Most A/B tests aim to test product changes with the goal of understanding whether you should roll out the changes, or if they need further development. A learning experiment is another type of A/B test that aims to learn about user behavior or to measure a strategic baseline for the product. This learning is typically achieved by removing a product or feature from the experience or degrading the experience in some other way. Such a test helps inform future product prioritization by breaking down which parts of the existing product have the most impact on user behavior or the business. Learning experiments can also be exploratory and only aim to find if a certain variant has a causal relation to an outcome regardless of direction.

The Anatomy of an Experiment

An A/B test has different parts. This section gives a high-level overview of these concepts.

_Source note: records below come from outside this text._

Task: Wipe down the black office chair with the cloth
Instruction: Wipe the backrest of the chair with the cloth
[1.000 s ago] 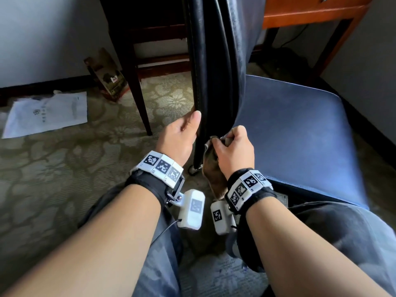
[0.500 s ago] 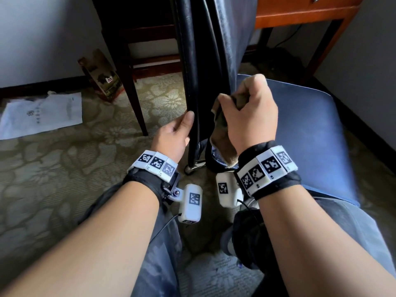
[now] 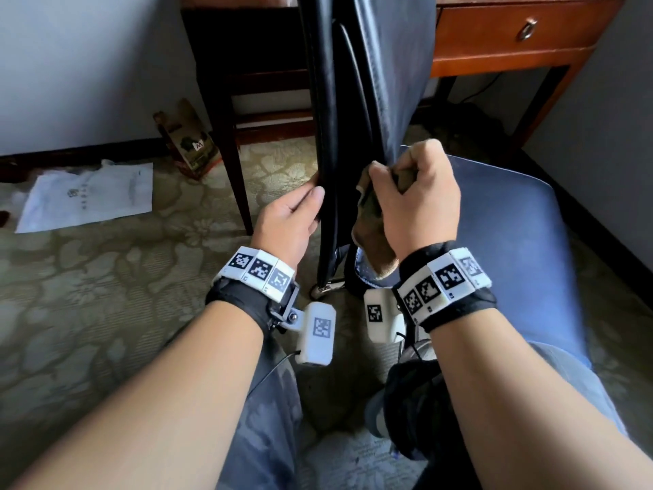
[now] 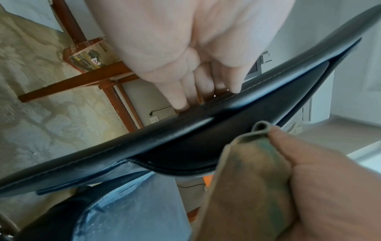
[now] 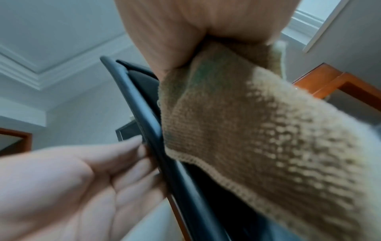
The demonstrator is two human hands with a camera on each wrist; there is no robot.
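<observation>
Head view puts our two hands at the centre of the frame, one on each side of the black office chair's backrest (image 3: 357, 100), which rises edge-on to the top of the frame. Our left hand (image 3: 288, 221) steadies the backrest's left edge: thumb along the near rim, straight fingers (image 4: 208, 84) laid flat against the far face, as the left wrist view shows. Our right hand (image 3: 417, 203) is curled tight round the cloth (image 3: 374, 238), a tan knitted rag bunched in the fist and pressed against the backrest's right face, its loose tail hanging below the wrist. The chair's seat (image 3: 523, 249) fills the right of the frame. A wooden desk (image 3: 512, 33) sits at upper right, and a white paper (image 3: 88, 196) lies on the patterned carpet (image 3: 88, 295) at left.
</observation>
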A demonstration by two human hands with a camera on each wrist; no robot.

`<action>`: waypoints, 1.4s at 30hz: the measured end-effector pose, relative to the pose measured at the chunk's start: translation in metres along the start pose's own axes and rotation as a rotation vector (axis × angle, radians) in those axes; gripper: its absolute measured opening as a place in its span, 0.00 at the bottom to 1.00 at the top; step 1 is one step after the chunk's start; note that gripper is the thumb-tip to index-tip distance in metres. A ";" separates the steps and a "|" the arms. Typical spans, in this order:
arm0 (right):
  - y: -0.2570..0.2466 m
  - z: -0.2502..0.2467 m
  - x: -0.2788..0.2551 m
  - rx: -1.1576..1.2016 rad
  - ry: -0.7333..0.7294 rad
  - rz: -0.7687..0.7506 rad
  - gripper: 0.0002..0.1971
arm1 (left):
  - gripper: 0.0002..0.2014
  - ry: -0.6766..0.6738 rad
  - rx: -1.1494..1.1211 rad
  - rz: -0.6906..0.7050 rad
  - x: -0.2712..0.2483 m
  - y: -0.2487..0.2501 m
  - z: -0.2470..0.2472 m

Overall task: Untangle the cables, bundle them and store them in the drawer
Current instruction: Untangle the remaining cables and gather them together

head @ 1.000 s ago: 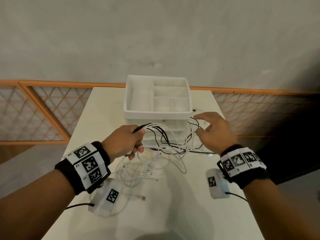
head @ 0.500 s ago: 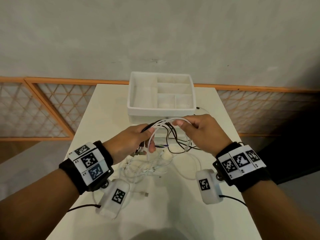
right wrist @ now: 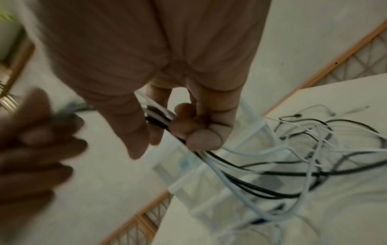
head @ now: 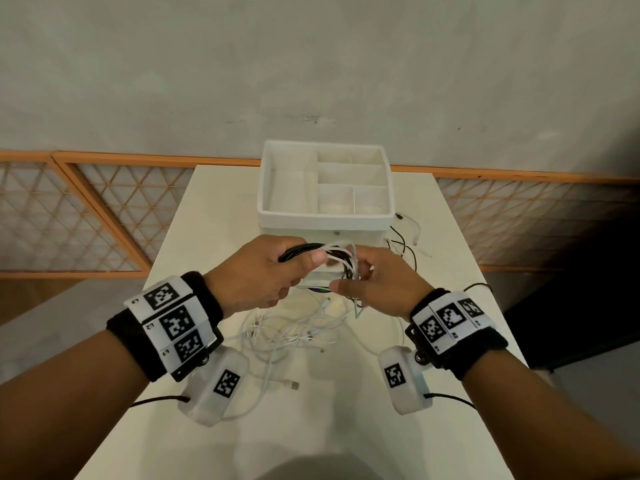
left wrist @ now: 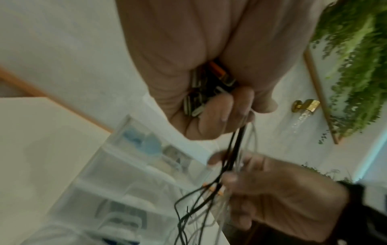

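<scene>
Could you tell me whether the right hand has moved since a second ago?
Yes. The right hand has moved left, from beside the organizer's right corner toward the left hand, now gripping the cables.

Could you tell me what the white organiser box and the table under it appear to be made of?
The white organiser box looks like matte plastic: thin moulded dividers, translucent drawer fronts in the wrist views. The cream table has a smooth, satin, grainless top, probably laminate or painted board; uncertain.

Soft, even room light falls on my tabletop point(head: 214, 237), and a broad dim shadow pools at its near edge. The head view is sharp in the middle, while its straight lines bow toward the edges. Both wrist views are smeared with blur; my fingers point(right wrist: 201, 131) and the cables point(right wrist: 261, 172) look soft, greenish and grainy.
</scene>
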State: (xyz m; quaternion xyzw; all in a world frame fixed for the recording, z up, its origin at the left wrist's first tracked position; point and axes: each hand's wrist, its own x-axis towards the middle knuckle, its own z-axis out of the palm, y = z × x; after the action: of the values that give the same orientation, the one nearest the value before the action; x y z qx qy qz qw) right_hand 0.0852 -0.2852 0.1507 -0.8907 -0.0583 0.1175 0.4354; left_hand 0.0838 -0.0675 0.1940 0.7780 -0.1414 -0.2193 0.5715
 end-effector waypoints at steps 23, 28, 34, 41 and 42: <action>0.018 0.046 -0.011 -0.362 -0.126 0.062 0.05 | 0.16 -0.080 0.719 0.265 -0.001 -0.028 -0.006; 0.057 -0.014 0.003 -0.369 0.225 0.280 0.08 | 0.23 -0.034 0.651 0.064 -0.013 -0.030 -0.025; 0.066 0.006 0.002 -0.127 0.319 0.202 0.37 | 0.16 -0.122 0.504 -0.363 -0.016 -0.093 -0.010; 0.113 0.085 -0.020 -0.471 0.022 0.281 0.22 | 0.19 0.133 0.574 -0.279 -0.013 -0.095 -0.018; 0.116 0.092 -0.020 -0.517 -0.046 0.320 0.25 | 0.21 0.144 0.571 -0.282 -0.010 -0.091 -0.017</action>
State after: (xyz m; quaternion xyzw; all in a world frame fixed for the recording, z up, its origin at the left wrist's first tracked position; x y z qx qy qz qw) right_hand 0.0425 -0.2905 0.0077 -0.9669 0.0447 0.1861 0.1686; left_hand 0.0809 -0.0206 0.1132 0.9323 -0.0472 -0.1924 0.3027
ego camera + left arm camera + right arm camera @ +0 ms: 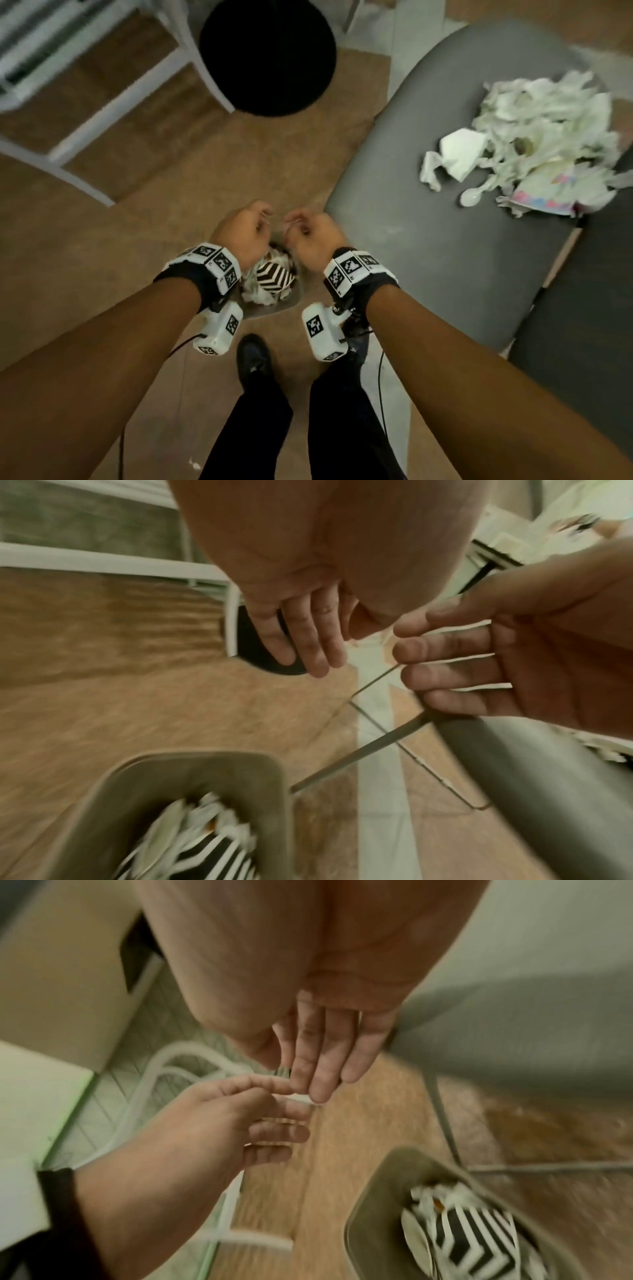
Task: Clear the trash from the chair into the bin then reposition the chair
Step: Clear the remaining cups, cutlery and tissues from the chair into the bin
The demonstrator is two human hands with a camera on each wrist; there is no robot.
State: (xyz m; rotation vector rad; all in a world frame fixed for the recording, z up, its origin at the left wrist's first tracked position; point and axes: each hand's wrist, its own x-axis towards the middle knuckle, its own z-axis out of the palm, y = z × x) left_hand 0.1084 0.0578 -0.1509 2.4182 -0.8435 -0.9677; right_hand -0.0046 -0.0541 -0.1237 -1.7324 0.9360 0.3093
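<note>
The grey chair seat at the right carries a pile of crumpled white tissues, a white plastic spoon and a colourful wrapper. A grey bin stands on the floor left of the chair, with a black-and-white striped box and tissues inside. My left hand and right hand hover close together above the bin, fingers relaxed and pointing down, fingertips nearly touching. A tiny white scrap shows at the fingertips. In the wrist views the bin rim lies below both hands.
A round black object sits on the floor ahead, beside a white furniture frame. A second dark seat adjoins the chair on the right. My legs and a black shoe stand just behind the bin. The floor is brown wood.
</note>
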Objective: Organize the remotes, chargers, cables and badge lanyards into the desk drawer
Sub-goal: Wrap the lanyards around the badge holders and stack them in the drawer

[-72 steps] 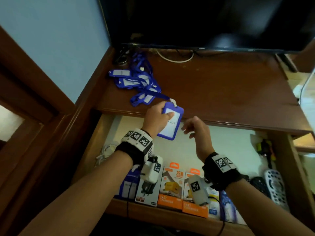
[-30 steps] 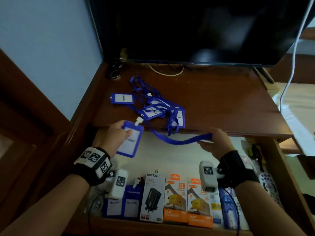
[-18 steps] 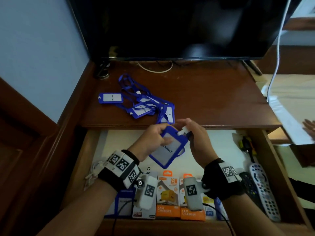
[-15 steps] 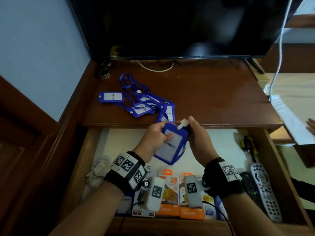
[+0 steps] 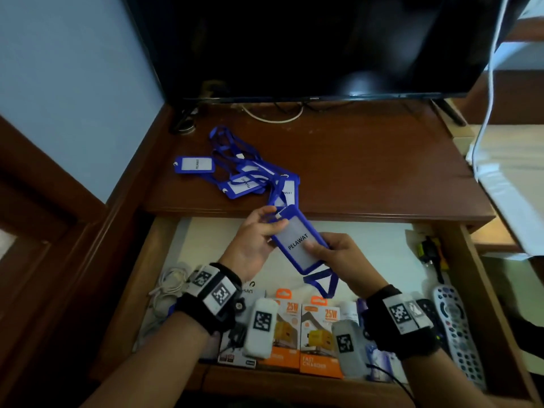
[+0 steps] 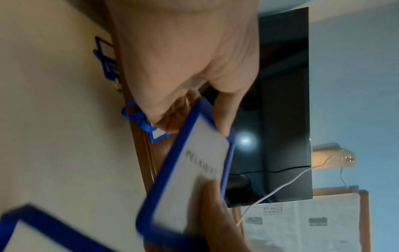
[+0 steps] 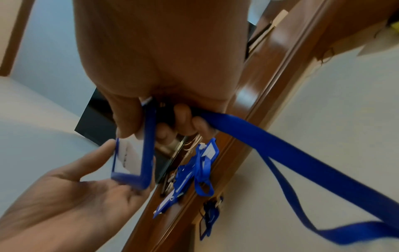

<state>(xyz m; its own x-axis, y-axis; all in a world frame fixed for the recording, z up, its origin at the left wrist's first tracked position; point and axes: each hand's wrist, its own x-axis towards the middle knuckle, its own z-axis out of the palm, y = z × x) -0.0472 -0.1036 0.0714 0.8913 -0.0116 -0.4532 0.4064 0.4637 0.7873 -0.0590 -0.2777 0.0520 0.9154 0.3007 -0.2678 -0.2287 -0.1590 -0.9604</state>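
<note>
I hold a blue badge holder (image 5: pixel 297 241) marked PELAWAT over the open drawer (image 5: pixel 485 293) with both hands. My left hand (image 5: pixel 273 222) pinches its clip end, thumb on top. My right hand (image 5: pixel 316 248) grips the lower half, thumb on the card face. In the right wrist view the blue strap (image 7: pixel 270 146) runs out from under my right hand's (image 7: pixel 146 126) fingers and loops down. That strap loop (image 5: pixel 321 282) hangs below the holder. The left wrist view shows my left hand (image 6: pixel 194 122) on the holder (image 6: pixel 194 162). More blue lanyards (image 5: pixel 244 175) lie heaped on the desk top.
The drawer holds charger boxes (image 5: pixel 318 334) along the front, remotes (image 5: pixel 459 328) at the right, a white cable (image 5: pixel 170 287) at the left and a yellow and black item (image 5: pixel 429 251) at the back right. A television (image 5: pixel 309 45) stands behind the desk top (image 5: pixel 368 172).
The lanyard has come off the pile and over the drawer. In the last half second my right hand slid from the clip end to the holder's lower half, and the holder tipped flatter.
</note>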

The Hypothesis is the Product Foundation of the Test

A hypothesis is a specific assumption that can be conclusively tested when subjected to an experiment, and is the basis for a good experiment. It guides the experiment from a product perspective, and makes the anticipated impact and value of the experiment clear.

A/B Tests Distribute Different Experiences Through Variants

An A/B test evaluates how users react after exposure to a new experience. Variants describe the different user experiences you test. For example, there could be different variants of a button color. One variant sets the button color to red, another to blue. A variant in an experiment is often referred to as a treatment. These variants often introduce new features, innovations, or changes that should improve the experience for the user. Typically, an experiment has one variant representing the current default (in production) experience, usually called control or the control treatment.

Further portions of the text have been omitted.